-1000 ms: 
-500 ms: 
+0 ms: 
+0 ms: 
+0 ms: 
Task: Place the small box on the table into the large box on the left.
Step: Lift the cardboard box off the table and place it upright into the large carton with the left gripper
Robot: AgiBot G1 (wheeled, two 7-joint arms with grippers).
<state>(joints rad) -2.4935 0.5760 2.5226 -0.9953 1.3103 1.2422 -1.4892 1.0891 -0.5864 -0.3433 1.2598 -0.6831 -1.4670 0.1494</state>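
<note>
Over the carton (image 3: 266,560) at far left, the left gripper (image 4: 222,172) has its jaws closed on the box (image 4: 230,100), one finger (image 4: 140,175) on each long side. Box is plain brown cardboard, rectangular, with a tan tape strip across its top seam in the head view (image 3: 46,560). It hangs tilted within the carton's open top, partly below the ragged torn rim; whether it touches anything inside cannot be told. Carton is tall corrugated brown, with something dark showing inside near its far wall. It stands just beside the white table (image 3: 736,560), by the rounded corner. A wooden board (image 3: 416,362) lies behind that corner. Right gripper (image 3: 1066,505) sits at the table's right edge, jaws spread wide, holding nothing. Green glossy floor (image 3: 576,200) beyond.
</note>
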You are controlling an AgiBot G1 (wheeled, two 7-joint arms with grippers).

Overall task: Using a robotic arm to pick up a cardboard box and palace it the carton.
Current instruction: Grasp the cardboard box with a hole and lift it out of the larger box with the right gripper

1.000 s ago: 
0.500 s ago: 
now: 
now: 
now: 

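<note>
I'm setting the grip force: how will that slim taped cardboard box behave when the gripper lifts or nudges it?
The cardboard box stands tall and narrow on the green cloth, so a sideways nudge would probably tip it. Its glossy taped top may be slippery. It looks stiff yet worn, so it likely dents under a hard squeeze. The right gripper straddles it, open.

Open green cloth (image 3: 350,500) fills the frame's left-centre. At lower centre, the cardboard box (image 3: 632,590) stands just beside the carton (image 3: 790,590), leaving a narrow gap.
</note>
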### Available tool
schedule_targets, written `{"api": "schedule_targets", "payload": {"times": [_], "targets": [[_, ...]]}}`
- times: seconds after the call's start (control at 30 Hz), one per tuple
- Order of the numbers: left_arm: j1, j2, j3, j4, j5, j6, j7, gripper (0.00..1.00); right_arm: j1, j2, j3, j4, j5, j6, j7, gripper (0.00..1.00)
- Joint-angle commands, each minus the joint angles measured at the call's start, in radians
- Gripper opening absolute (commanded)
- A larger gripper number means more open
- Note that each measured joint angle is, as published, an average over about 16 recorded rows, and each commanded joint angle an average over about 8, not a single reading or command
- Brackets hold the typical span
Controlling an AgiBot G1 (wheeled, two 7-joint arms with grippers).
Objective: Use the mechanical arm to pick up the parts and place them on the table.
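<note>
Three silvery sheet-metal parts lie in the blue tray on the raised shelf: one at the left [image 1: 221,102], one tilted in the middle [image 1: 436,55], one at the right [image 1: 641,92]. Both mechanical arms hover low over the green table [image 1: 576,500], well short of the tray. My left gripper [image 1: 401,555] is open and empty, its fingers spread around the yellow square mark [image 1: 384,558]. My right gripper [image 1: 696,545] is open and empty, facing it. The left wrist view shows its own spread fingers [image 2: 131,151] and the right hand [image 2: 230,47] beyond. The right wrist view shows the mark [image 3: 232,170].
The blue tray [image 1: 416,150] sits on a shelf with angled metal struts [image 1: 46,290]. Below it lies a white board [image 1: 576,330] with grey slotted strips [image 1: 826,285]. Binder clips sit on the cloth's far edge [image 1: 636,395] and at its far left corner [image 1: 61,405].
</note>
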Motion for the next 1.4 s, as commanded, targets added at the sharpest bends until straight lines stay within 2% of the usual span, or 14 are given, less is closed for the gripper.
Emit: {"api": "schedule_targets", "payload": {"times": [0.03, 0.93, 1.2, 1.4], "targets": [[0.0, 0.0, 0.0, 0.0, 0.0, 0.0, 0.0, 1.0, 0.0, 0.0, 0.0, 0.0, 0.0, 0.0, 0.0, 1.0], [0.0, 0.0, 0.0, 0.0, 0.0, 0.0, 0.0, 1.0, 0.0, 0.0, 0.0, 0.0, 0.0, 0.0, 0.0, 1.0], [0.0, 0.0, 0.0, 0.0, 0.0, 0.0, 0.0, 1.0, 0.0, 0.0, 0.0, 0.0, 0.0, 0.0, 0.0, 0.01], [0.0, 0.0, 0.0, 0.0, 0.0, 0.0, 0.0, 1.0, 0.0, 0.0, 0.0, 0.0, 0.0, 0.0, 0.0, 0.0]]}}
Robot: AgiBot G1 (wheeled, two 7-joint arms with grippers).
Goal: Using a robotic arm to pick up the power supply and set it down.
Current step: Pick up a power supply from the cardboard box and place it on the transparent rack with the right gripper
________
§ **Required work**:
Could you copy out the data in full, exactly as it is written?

§ **Exercise answer**:
-1000 ms: 
-500 ms: 
+0 ms: 
+0 ms: 
+0 ms: 
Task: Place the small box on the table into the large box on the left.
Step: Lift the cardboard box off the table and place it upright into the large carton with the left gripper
Robot: AgiBot G1 (wheeled, two 7-joint arms with grippers).
<state>(joints rad) -2.4935 0.5760 2.5226 -0.9953 1.3103 1.2422 -1.4892 1.0891 -0.5864 -0.3433 1.2598 -0.6831 -1.4670 0.1494</state>
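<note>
Over the carton (image 3: 266,560) at far left, the left gripper (image 4: 222,172) has its jaws closed on the box (image 4: 230,100), one finger (image 4: 140,175) on each long side. Box is plain brown cardboard, rectangular, with a tan tape strip across its top seam in the head view (image 3: 46,560). It hangs tilted within the carton's open top, partly below the ragged torn rim; whether it touches anything inside cannot be told. Carton is tall corrugated brown, with something dark showing inside near its far wall. It stands just beside the white table (image 3: 736,560), by the rounded corner. A wooden board (image 3: 416,362) lies behind that corner. Right gripper (image 3: 1066,505) sits at the table's right edge, jaws spread wide, holding nothing. Green glossy floor (image 3: 576,200) beyond.
</note>
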You are controlling an AgiBot G1 (wheeled, two 7-joint arms with grippers).

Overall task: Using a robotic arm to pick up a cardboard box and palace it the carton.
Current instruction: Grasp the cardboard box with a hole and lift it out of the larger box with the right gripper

1.000 s ago: 
0.500 s ago: 
now: 
now: 
now: 

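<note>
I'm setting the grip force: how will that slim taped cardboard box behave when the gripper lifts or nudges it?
The cardboard box stands tall and narrow on the green cloth, so a sideways nudge would probably tip it. Its glossy taped top may be slippery. It looks stiff yet worn, so it likely dents under a hard squeeze. The right gripper straddles it, open.

Open green cloth (image 3: 350,500) fills the frame's left-centre. At lower centre, the cardboard box (image 3: 632,590) stands just beside the carton (image 3: 790,590), leaving a narrow gap.
</note>
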### Available tool
schedule_targets, written `{"api": "schedule_targets", "payload": {"times": [_], "targets": [[_, ...]]}}`
- times: seconds after the call's start (control at 30 Hz), one per tuple
- Order of the numbers: left_arm: j1, j2, j3, j4, j5, j6, j7, gripper (0.00..1.00); right_arm: j1, j2, j3, j4, j5, j6, j7, gripper (0.00..1.00)
- Joint-angle commands, each minus the joint angles measured at the call's start, in radians
- Gripper opening absolute (commanded)
- A larger gripper number means more open
- Note that each measured joint angle is, as published, an average over about 16 recorded rows, and each commanded joint angle an average over about 8, not a single reading or command
- Brackets hold the typical span
Controlling an AgiBot G1 (wheeled, two 7-joint arms with grippers).
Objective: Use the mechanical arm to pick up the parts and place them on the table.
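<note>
Three silvery sheet-metal parts lie in the blue tray on the raised shelf: one at the left [image 1: 221,102], one tilted in the middle [image 1: 436,55], one at the right [image 1: 641,92]. Both mechanical arms hover low over the green table [image 1: 576,500], well short of the tray. My left gripper [image 1: 401,555] is open and empty, its fingers spread around the yellow square mark [image 1: 384,558]. My right gripper [image 1: 696,545] is open and empty, facing it. The left wrist view shows its own spread fingers [image 2: 131,151] and the right hand [image 2: 230,47] beyond. The right wrist view shows the mark [image 3: 232,170].
The blue tray [image 1: 416,150] sits on a shelf with angled metal struts [image 1: 46,290]. Below it lies a white board [image 1: 576,330] with grey slotted strips [image 1: 826,285]. Binder clips sit on the cloth's far edge [image 1: 636,395] and at its far left corner [image 1: 61,405].
</note>
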Motion for the next 1.4 s, as commanded, targets added at the sharpest bends until straight lines stay within 2% of the usual span, or 14 are given, less is closed for the gripper.
Emit: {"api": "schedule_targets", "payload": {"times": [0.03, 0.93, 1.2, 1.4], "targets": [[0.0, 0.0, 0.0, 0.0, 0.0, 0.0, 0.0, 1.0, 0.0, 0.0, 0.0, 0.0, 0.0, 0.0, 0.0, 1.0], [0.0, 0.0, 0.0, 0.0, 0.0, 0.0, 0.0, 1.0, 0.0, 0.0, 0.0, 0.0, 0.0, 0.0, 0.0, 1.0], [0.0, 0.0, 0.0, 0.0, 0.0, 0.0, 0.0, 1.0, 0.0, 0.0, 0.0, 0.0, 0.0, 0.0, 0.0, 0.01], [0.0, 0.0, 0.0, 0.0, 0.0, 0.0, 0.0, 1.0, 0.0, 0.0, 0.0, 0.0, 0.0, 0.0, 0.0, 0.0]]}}
Robot: AgiBot G1 (wheeled, two 7-joint arms with grippers).
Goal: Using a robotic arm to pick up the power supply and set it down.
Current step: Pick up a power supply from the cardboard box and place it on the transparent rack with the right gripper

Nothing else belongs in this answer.